Jan. 11th, 2009

defrog: (dok sleepless)
Regarding the previous transmission regarding the removal of my right eye and subsequent rumors that it’s a all a media prank to promote my new album, Bikini Butter Masters:

Let me explain.

For about a year now, I’ve had this thing on my right eyelid. Possibly a cyst, possibly an alien pod cocoon infestation. Never bothered me, so I left it alone, which of course was the Wrong Thing to do. Finally, as I had a little free time yesterday, the Bridal Unit suggested I go have it looked at by a specialist.

Which I did. The specialist (let’s call him Dr Ocular) said it was not one cyst, but two, which meant that it was multiplying, and that if I didn’t have it surgically removed at once it would take over my face and turn me into a Dick Tracy villain. Or something.

Did I want to do it now, he asked?

I figured the longer I spent thinking about it, the longer I’d put it off, so I said, “Sure, as long as we’re all here. What’s involved?”

“Good question!” says Doc Oc. “I’ll break it down, son. The nurse is going to rub an anesthetic topical cream on yr eyelid and let it sit for half an hour, then she’s going to give you some eyedrops to anesthetize you further. Then I’m going to come in and stick this needle in yr eye and inject you full of Novocaine.”

“Like a dentist?”

“Do I LOOK like a dentist, son? I am an EYE doctor! If I was a dentist I’d be sticking this big-ass needle in yr gums, not yr eye socket!”

“My bad. Please continue.”

“Now, when I stick this needle in, it’s gonna hurt like a motherfucker. In fact it will be unlike any pain you have ever experienced. Until I start the surgery. Then the fun really begins.”

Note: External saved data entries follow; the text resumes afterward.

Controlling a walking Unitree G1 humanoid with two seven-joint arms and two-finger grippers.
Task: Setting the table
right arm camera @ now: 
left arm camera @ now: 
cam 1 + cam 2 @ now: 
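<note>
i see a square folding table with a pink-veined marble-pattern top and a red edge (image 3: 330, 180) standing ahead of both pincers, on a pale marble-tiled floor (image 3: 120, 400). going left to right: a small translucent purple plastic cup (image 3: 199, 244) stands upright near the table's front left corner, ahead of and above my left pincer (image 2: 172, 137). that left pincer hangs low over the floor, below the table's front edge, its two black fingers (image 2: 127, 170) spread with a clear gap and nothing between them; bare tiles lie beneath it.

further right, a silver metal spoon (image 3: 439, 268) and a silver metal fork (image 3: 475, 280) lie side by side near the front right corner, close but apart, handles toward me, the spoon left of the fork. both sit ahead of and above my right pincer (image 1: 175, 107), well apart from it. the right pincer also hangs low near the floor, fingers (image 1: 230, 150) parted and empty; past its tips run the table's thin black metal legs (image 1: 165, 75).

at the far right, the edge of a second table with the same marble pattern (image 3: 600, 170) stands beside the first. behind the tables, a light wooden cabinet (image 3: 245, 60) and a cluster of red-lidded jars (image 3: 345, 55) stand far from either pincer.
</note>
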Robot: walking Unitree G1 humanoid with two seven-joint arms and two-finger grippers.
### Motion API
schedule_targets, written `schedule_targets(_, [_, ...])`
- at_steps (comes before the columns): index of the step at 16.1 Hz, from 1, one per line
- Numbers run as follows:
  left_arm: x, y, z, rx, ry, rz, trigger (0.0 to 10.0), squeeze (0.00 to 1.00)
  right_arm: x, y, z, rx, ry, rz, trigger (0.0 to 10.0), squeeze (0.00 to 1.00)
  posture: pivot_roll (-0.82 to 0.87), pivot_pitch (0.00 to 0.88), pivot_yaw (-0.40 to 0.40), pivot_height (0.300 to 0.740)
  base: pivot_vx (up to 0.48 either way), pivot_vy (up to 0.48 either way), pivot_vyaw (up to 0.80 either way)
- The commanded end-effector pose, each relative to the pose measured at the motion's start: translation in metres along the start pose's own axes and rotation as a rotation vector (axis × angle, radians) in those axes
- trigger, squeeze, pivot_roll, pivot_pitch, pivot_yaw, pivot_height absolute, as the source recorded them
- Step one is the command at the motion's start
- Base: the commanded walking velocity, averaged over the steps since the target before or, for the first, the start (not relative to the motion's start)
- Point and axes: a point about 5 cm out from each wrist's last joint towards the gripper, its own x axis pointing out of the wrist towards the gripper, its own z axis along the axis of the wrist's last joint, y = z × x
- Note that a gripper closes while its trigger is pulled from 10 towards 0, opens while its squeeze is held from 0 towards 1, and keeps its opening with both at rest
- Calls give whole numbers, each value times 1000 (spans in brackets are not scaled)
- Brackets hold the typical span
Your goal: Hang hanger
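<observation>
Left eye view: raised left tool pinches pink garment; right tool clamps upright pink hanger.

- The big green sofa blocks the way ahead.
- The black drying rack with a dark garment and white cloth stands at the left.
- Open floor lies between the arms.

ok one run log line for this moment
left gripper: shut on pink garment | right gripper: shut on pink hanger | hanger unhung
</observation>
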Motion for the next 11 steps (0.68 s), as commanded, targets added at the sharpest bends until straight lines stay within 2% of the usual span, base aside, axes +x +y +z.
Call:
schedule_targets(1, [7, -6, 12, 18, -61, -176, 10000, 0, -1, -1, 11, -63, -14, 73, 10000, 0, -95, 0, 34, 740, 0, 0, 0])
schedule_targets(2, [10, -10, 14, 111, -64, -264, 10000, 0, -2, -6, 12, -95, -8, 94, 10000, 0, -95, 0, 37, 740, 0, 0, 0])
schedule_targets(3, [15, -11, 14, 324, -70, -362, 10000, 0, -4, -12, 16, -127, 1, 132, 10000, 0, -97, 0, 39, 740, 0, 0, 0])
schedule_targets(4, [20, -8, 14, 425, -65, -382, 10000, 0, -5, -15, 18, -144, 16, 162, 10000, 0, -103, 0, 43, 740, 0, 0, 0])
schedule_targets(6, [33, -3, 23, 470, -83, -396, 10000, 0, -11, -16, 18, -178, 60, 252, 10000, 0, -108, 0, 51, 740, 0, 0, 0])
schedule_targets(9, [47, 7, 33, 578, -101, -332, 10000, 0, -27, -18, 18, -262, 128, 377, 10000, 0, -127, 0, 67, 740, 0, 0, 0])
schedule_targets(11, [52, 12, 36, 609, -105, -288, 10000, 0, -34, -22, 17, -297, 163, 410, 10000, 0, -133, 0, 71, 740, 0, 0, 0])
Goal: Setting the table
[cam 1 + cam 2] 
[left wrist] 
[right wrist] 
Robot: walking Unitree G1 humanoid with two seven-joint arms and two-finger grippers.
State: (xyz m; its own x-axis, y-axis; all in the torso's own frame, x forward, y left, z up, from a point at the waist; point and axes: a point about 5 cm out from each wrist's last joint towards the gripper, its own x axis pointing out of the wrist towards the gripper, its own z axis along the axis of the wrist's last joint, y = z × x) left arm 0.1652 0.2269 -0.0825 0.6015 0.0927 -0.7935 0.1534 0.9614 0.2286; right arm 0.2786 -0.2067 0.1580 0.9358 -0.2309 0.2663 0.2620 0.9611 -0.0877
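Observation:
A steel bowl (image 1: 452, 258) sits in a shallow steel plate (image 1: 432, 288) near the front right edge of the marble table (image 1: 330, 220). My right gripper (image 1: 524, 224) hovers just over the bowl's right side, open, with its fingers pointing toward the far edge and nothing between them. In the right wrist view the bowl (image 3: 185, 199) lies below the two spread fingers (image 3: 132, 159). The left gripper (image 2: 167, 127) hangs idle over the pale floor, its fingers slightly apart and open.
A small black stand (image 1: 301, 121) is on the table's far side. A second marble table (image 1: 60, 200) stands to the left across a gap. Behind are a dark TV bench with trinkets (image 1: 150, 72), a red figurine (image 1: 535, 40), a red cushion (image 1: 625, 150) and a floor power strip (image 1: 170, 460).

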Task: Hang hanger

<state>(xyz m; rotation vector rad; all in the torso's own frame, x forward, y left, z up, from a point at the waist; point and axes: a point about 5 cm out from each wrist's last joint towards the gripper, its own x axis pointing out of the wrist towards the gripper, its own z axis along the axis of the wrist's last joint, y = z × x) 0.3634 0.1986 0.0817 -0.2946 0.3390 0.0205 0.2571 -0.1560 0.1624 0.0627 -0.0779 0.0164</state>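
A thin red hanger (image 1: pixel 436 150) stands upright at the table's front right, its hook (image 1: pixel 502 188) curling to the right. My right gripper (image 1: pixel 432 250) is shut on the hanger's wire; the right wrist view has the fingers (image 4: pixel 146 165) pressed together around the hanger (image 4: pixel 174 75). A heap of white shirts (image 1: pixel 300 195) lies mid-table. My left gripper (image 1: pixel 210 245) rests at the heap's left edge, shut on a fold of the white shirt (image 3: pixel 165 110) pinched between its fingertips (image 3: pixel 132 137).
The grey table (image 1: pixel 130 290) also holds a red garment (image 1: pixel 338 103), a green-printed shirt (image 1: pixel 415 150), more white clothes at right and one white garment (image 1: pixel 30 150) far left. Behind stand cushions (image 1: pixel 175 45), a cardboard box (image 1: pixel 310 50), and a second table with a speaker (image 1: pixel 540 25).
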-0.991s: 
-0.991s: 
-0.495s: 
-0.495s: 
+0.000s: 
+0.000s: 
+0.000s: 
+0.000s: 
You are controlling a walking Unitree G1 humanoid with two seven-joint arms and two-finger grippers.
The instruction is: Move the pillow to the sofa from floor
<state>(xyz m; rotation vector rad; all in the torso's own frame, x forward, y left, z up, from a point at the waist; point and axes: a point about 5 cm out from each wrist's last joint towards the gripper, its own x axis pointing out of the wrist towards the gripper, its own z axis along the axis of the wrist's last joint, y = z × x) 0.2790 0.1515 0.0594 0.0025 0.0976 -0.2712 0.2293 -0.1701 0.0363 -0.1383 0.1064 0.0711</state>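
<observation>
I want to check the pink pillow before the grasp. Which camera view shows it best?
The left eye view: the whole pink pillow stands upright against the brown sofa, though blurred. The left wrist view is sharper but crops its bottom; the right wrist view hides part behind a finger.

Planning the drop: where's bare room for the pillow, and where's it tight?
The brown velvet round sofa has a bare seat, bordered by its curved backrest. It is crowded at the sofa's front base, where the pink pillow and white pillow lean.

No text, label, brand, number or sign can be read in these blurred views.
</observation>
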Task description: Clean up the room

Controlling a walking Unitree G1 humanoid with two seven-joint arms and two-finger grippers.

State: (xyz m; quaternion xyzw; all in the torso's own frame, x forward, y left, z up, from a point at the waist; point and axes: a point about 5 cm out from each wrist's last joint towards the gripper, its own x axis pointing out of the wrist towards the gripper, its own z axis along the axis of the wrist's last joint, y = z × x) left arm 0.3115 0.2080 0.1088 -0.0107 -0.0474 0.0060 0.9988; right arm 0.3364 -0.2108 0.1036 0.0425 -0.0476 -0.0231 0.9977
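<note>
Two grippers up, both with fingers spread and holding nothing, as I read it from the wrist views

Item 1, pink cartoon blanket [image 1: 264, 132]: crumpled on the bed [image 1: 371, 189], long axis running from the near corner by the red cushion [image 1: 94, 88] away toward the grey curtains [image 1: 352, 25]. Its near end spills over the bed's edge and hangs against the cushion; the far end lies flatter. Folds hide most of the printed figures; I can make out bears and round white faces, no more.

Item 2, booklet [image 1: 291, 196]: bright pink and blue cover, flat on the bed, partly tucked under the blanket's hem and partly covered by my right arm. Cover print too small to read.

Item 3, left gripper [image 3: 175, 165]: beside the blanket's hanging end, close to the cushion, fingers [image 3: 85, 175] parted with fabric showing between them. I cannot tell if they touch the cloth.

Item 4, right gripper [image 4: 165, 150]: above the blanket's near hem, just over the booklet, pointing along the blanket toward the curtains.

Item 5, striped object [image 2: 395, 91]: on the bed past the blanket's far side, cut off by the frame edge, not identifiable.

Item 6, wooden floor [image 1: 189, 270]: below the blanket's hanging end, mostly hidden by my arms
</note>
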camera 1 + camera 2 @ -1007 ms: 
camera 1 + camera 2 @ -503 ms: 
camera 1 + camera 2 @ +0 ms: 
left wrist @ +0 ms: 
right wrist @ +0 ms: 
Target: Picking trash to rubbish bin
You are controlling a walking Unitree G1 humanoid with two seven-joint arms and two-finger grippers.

“Now wait just a minute, doctor. What was all that anesthesia for?”

“Yr peace of mind. The thing is, son, with this type of surgery, some people feel no pain whatsoever, and some people do no matter how much anesthetic you give them. And the ones that do invariably describe it as being skull-fucked by R. Lee Ermey with a butter knife for 45 minutes. You strike me as one of the latter. I am a doctor. I know these things. On the bright side, it only lasts maybe 20 seconds. Still interested?”

“When do we begin?”

“As soon as you sign these waivers.”

He was right about the pain, you know.

Okay, it wasn’t THAT bad, and those of you who have given childbirth will sneer at my discomfort. Fair enough. Still, it was one of the most intensely focused pain experiences I’ve had in recent memory. And I confess that my first thought after it was over was: “Wow, if I was ever captured and renditioned to Gitmo for advanced interrogation, they’d break me on contact.”

Anyway, that’s the story of how I became The Cyclops for an afternoon. The patch was off in three hours, and it’s been eye drops and creams for me ever since.

Which isn’t as cool as the suggestions I received about having Borg eyes installed. Sorry about that. On the other hand, my insurance won’t cover that. Elective surgery, they call it. Feh. As if bionic eyes are optional in the 21st century.

I’d post an update pic, but it’s me topless drinking Wild Turkey straight from the bottle. And you don’t want to see that.

I can see for miles,

This is dF

defrog: (falco)
Some memes for the weekend [by order of viewers like you].

More things you may not know about me:

1. I’m recession-resistant.



You Are 55% Likely to Survive Another Great Depression



Even though you may not be expecting the worst, you're the type of person who prepares for the worst.

You live a relatively modest life. You don't overspend, and you aren't very materialistic.

You are also quite self sufficient and independent. You have many useful skills.

You can take care of yourself and those you love... which is crucial to surviving another Great Depression.



2. I am without fear.



Your Word is "Fearless"



You see life as your one chance to experience everything, and you just go for it!

You believe the biggest risk is being afraid and missing out on something amazing.

Sometimes your fearlessness means you're daring. You enjoy risky activities.

And sometimes your fearlessness means you're courageous. You're brave enough to do the right thing, even when it's scary.




3. I can match Bond films with corresponding US presidential administrations.










Mr. Bond, Meet Mr. President

Score: 100% (9 out of 9)

Which makes me qualified to be vice president (or are we no longer doing those jokes?).

4. I am SO metal.



You Are IRON



You are strong and dominant. You are used to getting your way.

You are often at conflict with your primal urges, but you don't let on to this inner turmoil.

You are also very agile and flexible. Once you change course, you commit to it.

You are a person who is more substance than style. You prefer to let your actions speak for you.



PRODUCTION NOTE: I may have monkeyed around with that last one a little.